Magelang, Antara Jateng - Ritual ruwat bumi yang diikuti ratusan orang dari perwakilan 17 kelurahan di Kota Magelang, Jawa Tengah, meramaikan Festival Tidar pada hari pertama, Jumat.
Ritual ruwat bumi yang berlangsung di Gunung Tidar tersebut diawali dengan prosesi peserta ritual naik ke Gunung Tidar, masing-masing perwakilan dari kelurahan membawa tumpeng beserta lauk-pauk.
Selain itu terdapat dua gunungan besar dari nasi, yakni gunungan "lanang" dan gunungan "wadon" yang dibawa para pemuda.
Setelah semua peserta sampai di puncak Gunung Tidar dengan ketinggian 506 meter di atas permukaan laut tersebut, masing-masing kelompok menaruh tumpeng di bawah tenda dan peserta mengelilingi tumpeng yang mereka bawa.
Sebelum dilakukan doa dan "kembul bujana" (makan bersama) ditampilkan tarian "caroko walik" yang ditarikan oleh lima orang perempuan.
Kepala Dinas Pemuda, Olahraga, Kebudayaan, dan Pariwisata Pemkot Magelang Hartoko mengatakan tarian berdurasi 18 menit ini mengandung filosofi, yakni melalui ritual tarian diharapkan semua kejelekan, kejahatan atau "sukerto" yang ada di Kota Magelang bisa hilang sehingga warga Kota Magelang menjadi tenteram dan sejahtera.
"Kehidupam masyarakat secara ekonomi meningkat karena jumlah wisatawan ke Kota Magelang diharapkan terus bertambah," katanya.
Ke depan, katanya, tarian caroko walik akan terus dipertahankan dan dipentaskan setiap Festival Tidar karena tarian ini sangat cocok dengan suasana Gunung Tidar sebagai destinasi wisata religi.
"Tarian ini tidak ingar bingar, seperti serimpi bedoyo yang ada di Keraton Surakarta maupun Yogyakarta," katanya.
Menyinggung kurang tertatanya peserta kirab dan tumpeng saat ritual di atas Gunung Tidar, dia mengakui hal tersebut tidak sesuai dengan perencanaan awal.
Semula direncanakan dua gunungan besar diletakkan di tengah dikelilingi tumpeng dari 17 kelurahan, kemudian lauk-pauk dan bumbu dimasukkan dalam keranjang besar untuk dicampur dan disiapkan "takir". Di sekeliling tumpeng tersebut duduk para lurah dan dibelakangnya warga yang mengikutinya.

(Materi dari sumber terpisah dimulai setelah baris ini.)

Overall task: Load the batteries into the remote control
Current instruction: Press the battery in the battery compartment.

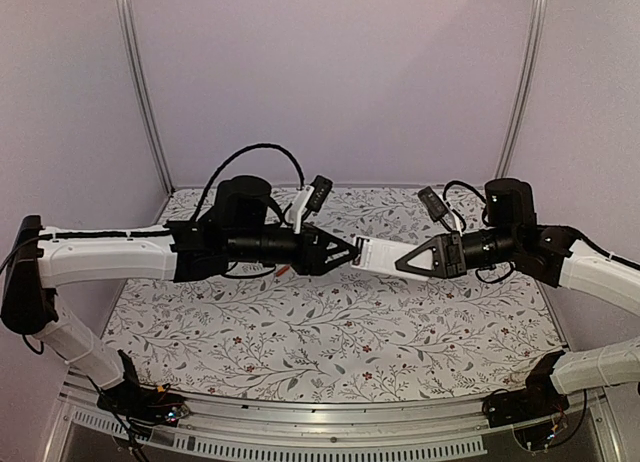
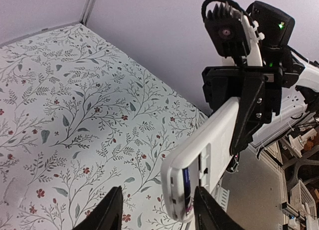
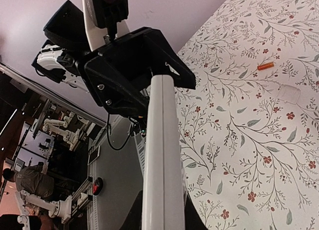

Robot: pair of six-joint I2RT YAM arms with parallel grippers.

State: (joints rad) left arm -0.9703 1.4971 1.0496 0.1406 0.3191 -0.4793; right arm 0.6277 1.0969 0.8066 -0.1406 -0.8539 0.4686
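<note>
Right hand [image 1: 402, 260] holds white remote control [image 1: 376, 253] level above table [image 1: 330, 337]; left hand [image 1: 351, 252] at its free end.

I count two pincers of my own: one left gripper [image 1: 352, 253] and one right gripper [image 1: 402, 261]. There is one remote control [image 2: 209, 150]. I make it two batteries: one orange battery [image 3: 265, 66] and one dark battery [image 2: 186, 185], as far as I can tell. I see one small clear panel [image 3: 289, 93] and one table [image 1: 330, 332].
</note>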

"Namun, kami maklum karena ini baru pertama dan ternyata jalan dari bawah sampai atas ini membutuhkan energi luar biasa sehingga ketika sudah sampai di atas, mereka cenderung tidak tertib karena harus istirahat dulu. Ke depan, mungkin perlu dipikirkan yang naik ke atas harus anak-anak muda yang dari aspek fisik lebih kuat dan juga sebagai upaya regenerasi agar mereka ikut memiliki," katanya.
Asisten Humas, Protokol, dan Umum Setda Kota Magelang, Aris Wicaksono mengatakan penyelenggaraan kegiatan ini masih perlu penyempurnaan.
"Kami patut apresiasi atas gagasan ini dan semangat warga luar biasa," katanya.